Are there controls for what the agent is allowed to do?

Yes, three kinds. Workflow scope: a workflow is a code artifact (TypeScript or YAML) deployed under deployed_workflows; it can only call the steps it was authored to call. Secrets scope: secrets are decrypted per-org in load_org_secrets() using AES-256-GCM with the master key in SECRETS_ENCRYPTION_KEY, so a workflow running for org A cannot read org B's credentials. Retry scope: max_infrastructure_retries defaults to 3 in retry.rs, and only Infrastructure-classified errors retry, so a 'permission denied' failure halts immediately rather than hammering the legacy system.

How is this different from putting an AI agent behind UiPath orchestrator?

UiPath orchestrator gives you queue-level governance: who can submit a job, who can see results, what schedule it runs on. That is real and useful. The gap is below the queue: once a UiPath bot is running, the per-step record is whatever the developer wrote into the activity log, plus selectors that may or may not have matched. Mediar's per-step record is structural by default because the input layer is the OS accessibility tree, not a screenshot or a brittle selector. You can put orchestrator-style governance on top of either, but you cannot retrofit a structured per-action log onto an agent whose input layer never carried the element identity.

What about LLM-based 'see and click' agents?

Browser-based and vision-based agents are excellent for new SaaS where the underlying app already has good audit logs and a stable DOM. They are a poor fit for legacy desktop systems for the same reason that makes them flexible: they interpret pixels with a probabilistic model and dispatch coordinates. The audit trail you can keep is a video plus the model's prose. If your reviewer has to watch a screen recording to figure out whether the agent typed a customer's address into the right field, you do not have a governance regime, you have a forensic exercise. Pick the input layer that produces the log shape you need.

Where does the data live and who can query it?

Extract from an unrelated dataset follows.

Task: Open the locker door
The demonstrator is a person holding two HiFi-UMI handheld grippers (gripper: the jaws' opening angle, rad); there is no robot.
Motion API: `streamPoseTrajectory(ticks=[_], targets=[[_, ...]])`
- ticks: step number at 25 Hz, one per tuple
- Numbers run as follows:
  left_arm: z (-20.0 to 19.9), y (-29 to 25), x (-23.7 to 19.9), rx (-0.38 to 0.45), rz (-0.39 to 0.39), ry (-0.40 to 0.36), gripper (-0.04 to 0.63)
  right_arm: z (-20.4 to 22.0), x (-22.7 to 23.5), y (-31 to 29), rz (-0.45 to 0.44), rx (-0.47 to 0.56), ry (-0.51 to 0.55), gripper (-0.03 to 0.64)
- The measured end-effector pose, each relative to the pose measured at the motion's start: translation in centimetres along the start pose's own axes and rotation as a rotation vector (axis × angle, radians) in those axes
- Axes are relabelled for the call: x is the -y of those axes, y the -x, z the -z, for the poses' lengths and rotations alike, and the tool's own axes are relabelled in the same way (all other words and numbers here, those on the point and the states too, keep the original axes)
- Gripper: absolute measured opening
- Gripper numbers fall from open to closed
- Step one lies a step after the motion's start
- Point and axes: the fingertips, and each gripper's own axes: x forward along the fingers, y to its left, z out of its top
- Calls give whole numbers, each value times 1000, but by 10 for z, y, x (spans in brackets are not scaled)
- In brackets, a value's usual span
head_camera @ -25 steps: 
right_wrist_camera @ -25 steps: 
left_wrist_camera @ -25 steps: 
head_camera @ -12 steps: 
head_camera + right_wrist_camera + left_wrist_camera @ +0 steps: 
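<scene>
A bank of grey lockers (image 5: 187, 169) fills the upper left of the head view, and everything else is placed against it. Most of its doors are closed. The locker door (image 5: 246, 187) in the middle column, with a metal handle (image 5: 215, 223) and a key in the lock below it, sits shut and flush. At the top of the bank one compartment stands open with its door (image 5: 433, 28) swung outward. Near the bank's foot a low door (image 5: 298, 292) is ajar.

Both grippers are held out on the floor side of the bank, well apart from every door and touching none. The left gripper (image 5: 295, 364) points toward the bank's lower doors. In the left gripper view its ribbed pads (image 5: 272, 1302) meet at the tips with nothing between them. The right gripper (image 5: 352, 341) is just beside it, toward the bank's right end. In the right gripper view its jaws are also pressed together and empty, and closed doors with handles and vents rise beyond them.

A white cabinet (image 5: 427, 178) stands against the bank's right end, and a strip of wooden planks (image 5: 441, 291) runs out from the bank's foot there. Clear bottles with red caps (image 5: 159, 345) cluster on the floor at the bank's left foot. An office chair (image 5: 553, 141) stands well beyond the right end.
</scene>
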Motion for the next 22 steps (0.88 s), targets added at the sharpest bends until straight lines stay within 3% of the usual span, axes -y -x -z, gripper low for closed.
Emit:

workflow_executions and the surrounding tables are Postgres; row-level security is enabled, the default policy restricts SELECT to the row's client_id (matched against the JWT's client_id claim) and a service-role policy lets the platform manage all rows for support. The OpenTelemetry traces and logs are exported via OTLP to a ClickHouse-backed collector, with trace_id as the join key. For self-hosted deployments, both stores run inside the customer's perimeter; the connection between agent and collector uses the customer's OTLP endpoint set via OTEL_EXPORTER_OTLP_ENDPOINT.

What does 'self-healing when UIs change' have to do with governance?

Direct connection. When a SAP support pack rewrites a label or moves a panel, a selector-based bot fails or, worse, clicks the wrong control. Mediar tries match-by-automation_id first, then match-by-window-plus-bounds, then match-by-visible-text, then window-only focus. Whichever strategy actually matched is recorded on the step. So a reviewer can see 'this step ran but matched by visible text instead of automation_id', flag it, and update the workflow before the next run. Self-healing is not 'the agent guessed', it is 'the agent fell back deterministically and told you which fallback fired'.

How long does a governance review of a Mediar workflow actually take?

On the deployments we run today the review is roughly: read the workflow file (TypeScript or YAML, usually under 200 lines for a single business process), open three or four sample workflow_executions rows in the dashboard, spot-check the per-step element identities against the application's expected fields. RPA Center-of-Excellence leads we work with finish first-pass review in a couple of hours per workflow. The bottleneck is the auditor's familiarity with the legacy app, not the log format.